■ **Your task**: How many lines below contain the word "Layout"? Reply solely with the number.

■ **Extracted information**:
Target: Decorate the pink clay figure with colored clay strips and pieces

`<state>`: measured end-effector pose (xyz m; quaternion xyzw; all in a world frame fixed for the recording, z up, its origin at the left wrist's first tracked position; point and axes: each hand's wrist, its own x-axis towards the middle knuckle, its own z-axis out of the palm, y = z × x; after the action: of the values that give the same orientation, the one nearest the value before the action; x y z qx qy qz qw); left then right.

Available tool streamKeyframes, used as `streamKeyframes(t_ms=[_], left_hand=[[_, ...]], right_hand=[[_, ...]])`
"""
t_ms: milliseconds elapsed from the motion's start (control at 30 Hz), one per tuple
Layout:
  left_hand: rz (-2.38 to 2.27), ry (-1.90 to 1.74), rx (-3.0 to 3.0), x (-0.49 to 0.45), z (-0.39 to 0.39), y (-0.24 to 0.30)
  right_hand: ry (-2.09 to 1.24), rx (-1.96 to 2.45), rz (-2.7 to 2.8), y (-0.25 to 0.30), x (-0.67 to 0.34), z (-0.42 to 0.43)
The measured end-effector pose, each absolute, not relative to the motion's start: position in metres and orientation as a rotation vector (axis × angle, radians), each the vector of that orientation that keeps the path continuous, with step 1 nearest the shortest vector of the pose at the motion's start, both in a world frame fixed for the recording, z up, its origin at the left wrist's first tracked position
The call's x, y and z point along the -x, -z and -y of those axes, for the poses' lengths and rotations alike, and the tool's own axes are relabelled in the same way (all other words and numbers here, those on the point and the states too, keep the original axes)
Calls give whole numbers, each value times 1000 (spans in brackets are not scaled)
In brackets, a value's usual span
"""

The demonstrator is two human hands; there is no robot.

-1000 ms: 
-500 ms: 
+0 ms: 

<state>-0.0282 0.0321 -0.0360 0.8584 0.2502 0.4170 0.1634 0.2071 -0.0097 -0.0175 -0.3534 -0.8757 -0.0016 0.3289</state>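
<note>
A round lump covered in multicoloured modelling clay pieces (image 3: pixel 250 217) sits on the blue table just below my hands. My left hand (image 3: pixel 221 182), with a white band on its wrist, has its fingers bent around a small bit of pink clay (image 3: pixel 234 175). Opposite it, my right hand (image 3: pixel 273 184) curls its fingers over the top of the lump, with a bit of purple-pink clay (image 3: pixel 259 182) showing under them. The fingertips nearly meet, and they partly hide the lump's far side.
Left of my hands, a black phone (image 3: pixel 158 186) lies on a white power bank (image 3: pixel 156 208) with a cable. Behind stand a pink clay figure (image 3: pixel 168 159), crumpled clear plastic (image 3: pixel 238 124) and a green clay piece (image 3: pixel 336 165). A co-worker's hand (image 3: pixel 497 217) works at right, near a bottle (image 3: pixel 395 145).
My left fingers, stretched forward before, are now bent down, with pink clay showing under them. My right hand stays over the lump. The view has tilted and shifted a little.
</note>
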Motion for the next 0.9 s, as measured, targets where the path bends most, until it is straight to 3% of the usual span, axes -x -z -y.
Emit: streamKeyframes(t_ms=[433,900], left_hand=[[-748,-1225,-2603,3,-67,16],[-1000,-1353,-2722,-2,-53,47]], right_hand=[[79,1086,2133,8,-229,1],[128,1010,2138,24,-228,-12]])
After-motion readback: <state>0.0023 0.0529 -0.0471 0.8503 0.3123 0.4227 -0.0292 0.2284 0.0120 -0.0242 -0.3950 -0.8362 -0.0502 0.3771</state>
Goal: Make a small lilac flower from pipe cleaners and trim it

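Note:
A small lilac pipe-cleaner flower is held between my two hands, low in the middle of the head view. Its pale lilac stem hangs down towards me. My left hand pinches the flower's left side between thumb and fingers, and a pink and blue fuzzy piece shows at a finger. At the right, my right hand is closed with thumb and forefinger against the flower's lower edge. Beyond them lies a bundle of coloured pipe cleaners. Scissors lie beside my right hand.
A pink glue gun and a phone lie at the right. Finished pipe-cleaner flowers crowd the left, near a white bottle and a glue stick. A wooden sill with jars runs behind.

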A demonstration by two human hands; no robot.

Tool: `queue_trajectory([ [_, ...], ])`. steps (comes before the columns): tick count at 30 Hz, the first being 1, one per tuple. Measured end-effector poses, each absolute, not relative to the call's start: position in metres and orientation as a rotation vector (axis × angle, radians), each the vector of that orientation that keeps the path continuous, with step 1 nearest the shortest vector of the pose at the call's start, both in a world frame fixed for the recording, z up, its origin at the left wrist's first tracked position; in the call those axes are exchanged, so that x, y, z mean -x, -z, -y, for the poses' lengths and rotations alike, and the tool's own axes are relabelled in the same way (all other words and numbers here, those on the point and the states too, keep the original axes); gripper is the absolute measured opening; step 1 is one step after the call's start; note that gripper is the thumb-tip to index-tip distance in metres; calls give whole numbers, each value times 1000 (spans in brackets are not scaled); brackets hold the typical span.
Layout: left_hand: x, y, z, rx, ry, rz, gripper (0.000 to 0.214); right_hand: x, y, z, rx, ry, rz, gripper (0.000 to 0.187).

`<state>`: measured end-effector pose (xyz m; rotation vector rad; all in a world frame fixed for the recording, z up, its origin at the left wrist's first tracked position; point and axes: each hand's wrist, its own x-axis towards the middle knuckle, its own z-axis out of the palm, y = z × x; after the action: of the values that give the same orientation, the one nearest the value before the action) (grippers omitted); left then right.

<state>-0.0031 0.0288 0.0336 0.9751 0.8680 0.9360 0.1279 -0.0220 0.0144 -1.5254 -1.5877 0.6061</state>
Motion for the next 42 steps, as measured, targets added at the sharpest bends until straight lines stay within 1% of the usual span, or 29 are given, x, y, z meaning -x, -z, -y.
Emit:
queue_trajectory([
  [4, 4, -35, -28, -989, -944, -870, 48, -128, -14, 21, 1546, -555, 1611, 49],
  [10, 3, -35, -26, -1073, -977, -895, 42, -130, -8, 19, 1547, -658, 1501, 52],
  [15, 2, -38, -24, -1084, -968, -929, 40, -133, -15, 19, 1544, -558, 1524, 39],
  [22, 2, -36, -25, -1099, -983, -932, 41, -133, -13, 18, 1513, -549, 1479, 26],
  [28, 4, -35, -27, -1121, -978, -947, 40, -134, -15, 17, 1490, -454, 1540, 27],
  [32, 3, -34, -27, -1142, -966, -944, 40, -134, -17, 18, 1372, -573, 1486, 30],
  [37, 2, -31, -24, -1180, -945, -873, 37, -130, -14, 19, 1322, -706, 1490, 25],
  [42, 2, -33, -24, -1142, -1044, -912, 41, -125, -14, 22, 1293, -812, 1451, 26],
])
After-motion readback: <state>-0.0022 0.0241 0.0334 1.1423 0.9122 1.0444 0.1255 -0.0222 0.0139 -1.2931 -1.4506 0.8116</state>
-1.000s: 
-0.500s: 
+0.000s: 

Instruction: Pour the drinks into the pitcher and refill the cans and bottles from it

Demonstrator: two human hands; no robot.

■ **Exercise solution**: 2